In recent time, street trading and begging have become common sight on Lagos streets and highways. They are now some of the misuses plaguing the public open spaces in the state with up to a million street traders existing in the state. The worrisome side of this is that it has become a major prevailing form of child labour, as every major road now serves as centre of trading activities by children mostly below 18 years. Some of the child hawkers daily face the risk of death while it is more dangerous for first timers because they don’t know how to stand by the road and move between vehicles in the traffic. As a result, some have been knocked down in the course of business.

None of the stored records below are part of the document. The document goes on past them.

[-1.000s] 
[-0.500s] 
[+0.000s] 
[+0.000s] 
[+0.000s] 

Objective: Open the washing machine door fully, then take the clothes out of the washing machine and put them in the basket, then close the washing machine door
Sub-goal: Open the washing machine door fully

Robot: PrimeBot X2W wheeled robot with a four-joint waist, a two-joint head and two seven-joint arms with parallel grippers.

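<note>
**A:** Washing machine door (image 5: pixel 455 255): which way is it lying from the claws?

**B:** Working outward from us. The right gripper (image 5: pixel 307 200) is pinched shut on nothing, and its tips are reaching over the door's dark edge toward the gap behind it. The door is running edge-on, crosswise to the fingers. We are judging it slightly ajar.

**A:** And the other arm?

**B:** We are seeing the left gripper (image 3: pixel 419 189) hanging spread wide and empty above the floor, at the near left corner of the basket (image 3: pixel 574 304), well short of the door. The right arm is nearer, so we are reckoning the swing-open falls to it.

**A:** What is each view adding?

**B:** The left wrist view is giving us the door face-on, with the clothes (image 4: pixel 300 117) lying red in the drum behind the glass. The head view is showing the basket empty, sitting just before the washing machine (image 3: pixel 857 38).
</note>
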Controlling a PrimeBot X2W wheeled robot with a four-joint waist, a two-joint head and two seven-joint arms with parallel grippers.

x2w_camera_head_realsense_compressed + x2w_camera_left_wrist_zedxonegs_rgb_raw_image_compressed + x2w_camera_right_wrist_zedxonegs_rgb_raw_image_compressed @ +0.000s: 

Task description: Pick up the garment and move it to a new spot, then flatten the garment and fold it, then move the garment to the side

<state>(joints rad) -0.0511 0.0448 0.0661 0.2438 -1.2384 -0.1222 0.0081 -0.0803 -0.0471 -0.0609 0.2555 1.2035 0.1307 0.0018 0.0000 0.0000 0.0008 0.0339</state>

Today, the menace of street trading has reached a frightening dimension because of the poor socio-economic status of many families in Nigeria. In the booming roadside trade, which also involves young people running after moving vehicles, the articles of trade include fresh fruits, beverages, wrist watches, phone SIMs or recharge cards, handsets and accessories, as well as snacks. It can be argued that roadside trading absorbs unemployment, but this is at a cost higher and hazardous than its benefit. It enables hooligans and armed robbers to costume themselves as hawkers and cause pandemonium on the roads.

It also manifests in indiscriminate occupation of public space in defiance of formal planning and land use arrangements; it has become impediments to free flow of pedestrian and motorized traffic and congested transportation networks. Roadside trading, especially by children of school age, is a negation of the International Convention on the Rights of the Child and also not in accord with the Lagos State social protection services.

It is pathetic and contradicts the quest for the progress of Lagos as envisioned by the Akinwunmi Ambode administration as well as the Lagos State Development Plan. There is divergence of opinions on what should be the response of the state government to street trading. Some are against the ban on street trading on the account that it is an integral part of African culture. Others see it as a manifestation of both poverty and underdevelopment, while some others see it as a natural trend in every major city of the world.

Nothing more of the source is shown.